Martin will also conduct a workshop entitled “Game on: Indie Films to e-Commerce Remix – The Digital Master P Model.”

The festival also includes a special 30-year-anniversary screening to commemorate Charles Murphy’s classic “To Sleep With Anger” starring Danny Glover on opening night. It will be followed by a Zoom reunion with cast members Glover, Sheryl Lee Ralph, Mary Alice and Carl Lumbly.

A variety of film screenings will incorporate themes such as social justice and love.

San Antonio Black International Film Festival team with writer/filmmaker Charles Murray from SABIFF 2019. Photo Courtesy of SABIFF.

Another highlight will occur when the San Antonio Black International Film Festival awards its first Ankh Award (Ankh is an Egyptian symbol for life) to Charles Burnett this year for his inspiring body of work. There will also be an awards ceremony for filmmakers.

Ticket prices vary. Festival-goers have the option to attend some events for free, while others range from making a donation to $15 for a full-day pass or $25 for a full-access pass. For a full schedule of events, click here.

Babino said she’s looking forward to helping change some people’s paradigm about Black films.

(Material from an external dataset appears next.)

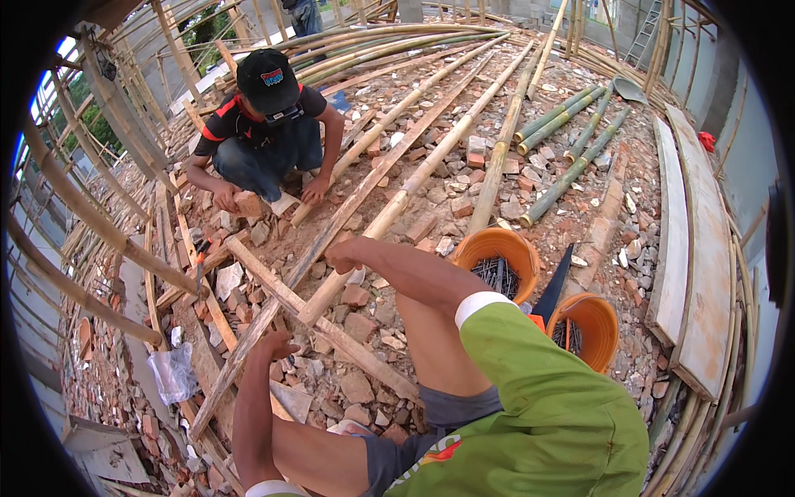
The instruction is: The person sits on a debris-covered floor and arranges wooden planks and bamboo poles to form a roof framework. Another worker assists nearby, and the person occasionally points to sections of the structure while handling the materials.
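- You squat on a floor of broken brick rubble (364, 389), ringed by bent bamboo framing.
- Your left hand (277, 344) rests closed on a wooden slat (273, 311) that runs from lower left up to the right.
- Your right hand (341, 257) curls over the near end of a bamboo pole (397, 203), whose length runs away up-right; its fingers are hidden underneath.
- A second slat (331, 331) crosses between your hands.
- Two orange buckets (497, 248) of nails sit right of your knee.
- A crouching person (265, 132) opposite holds a brick.

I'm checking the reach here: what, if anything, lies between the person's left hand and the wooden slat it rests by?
Nothing visible does. The left hand already touches the wooden slat lying on the rubble. The right hand sits on the bamboo pole just above it, also with nothing between.
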### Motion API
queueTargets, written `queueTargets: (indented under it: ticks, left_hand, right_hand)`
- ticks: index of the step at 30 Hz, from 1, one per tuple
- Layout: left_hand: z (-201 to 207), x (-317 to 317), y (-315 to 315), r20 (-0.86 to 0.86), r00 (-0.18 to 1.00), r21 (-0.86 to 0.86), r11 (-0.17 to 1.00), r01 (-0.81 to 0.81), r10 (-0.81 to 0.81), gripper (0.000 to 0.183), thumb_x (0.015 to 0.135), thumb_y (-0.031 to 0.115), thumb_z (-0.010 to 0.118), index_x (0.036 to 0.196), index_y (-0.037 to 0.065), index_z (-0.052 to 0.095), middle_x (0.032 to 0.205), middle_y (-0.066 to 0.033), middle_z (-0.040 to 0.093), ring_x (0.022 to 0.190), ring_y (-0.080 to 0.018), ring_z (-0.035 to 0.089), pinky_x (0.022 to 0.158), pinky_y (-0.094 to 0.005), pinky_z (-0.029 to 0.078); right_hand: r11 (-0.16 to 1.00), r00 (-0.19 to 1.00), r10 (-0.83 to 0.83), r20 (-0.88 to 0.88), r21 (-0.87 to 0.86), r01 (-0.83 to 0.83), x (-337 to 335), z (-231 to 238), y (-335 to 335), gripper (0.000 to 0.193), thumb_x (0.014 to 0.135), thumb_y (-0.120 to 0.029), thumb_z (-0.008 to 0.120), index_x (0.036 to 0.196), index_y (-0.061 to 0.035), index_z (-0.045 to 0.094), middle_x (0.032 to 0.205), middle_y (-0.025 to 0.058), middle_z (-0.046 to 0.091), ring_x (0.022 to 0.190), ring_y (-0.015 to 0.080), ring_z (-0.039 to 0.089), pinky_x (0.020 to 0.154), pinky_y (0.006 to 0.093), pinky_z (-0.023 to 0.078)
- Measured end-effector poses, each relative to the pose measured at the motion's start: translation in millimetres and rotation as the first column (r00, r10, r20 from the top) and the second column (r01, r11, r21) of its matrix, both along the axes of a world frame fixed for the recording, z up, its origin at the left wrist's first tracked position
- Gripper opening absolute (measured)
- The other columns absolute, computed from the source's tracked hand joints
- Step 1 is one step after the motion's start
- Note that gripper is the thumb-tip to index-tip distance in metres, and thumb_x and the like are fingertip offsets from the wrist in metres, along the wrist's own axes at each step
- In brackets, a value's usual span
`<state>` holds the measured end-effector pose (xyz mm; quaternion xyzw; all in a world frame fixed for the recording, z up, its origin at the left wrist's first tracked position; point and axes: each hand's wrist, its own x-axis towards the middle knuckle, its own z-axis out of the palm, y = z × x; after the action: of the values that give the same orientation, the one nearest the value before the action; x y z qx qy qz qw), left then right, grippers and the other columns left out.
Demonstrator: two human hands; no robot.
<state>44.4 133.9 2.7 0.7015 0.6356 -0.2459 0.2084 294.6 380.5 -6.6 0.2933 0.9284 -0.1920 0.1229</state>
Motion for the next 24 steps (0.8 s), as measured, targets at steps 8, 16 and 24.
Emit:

“This is an annual thing for us. We’re building and when you’re building, it takes time,” Babino told Moguldom. “You have films by, for and about people of African descent, that’s your initial primary audience, but an audience to me is really crossing all barriers because for me I don’t have to be Italian to go see an Italian film. I see all kinds of films. It’s just a matter of people changing their mentality. … It’s just opening people’s brains to having more of a culturally pluralistic view of film and culture period.”